Blaise kept his promise; he did come the next day. Just after I woke up I heard the faint tapping of someone knocking at my door; the next moment there he was, grinning at me. The sight was so funny I had to smile, despite everything.
“It’s weird, I didn’t think the image of you smiling at me was something I’d ever experience,” I told him. “…Or you just smiling in general, to be honest.”
“Oh, life and its unpredictability,” he chuckled, before revealing his hands from behind the door, which were holding another tray full of food, just like yesterday. “Breakfast?”
We sat down on the bed just as we had the evening before and we talked until I’d eaten every last mouthful. I couldn’t tell if he stayed that long just because he enjoyed my company, or because he wanted to make sure I was eating. I decided it was a bit of both.
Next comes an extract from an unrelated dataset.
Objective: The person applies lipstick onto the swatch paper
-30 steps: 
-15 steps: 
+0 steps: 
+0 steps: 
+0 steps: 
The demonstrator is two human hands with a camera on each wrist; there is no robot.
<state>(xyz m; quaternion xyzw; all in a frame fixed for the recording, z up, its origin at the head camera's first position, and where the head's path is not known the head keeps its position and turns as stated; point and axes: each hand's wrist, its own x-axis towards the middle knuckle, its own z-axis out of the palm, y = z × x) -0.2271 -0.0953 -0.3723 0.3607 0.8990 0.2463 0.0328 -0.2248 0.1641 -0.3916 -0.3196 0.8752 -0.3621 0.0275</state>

He left soon afterwards but returned with a tray only a couple of hours later for lunch. By dinner, he turned up with not just one tray, but two.
“What’s the second one for?” I cocked my head at him. “- …Don’t get me wrong, I love my food, but…”
“It’s for me, idiot,” he snickered, and from then on it was settled. Every meal, he’d bring up a tray for me and a tray for him, and we’d eat together.
We’d talk, too. We’d gossip as if we were still at school and who was dating who actually mattered and we’d laugh until we cried and we’d debate over life’s meaning and our plans for the future, as if we might actually have one.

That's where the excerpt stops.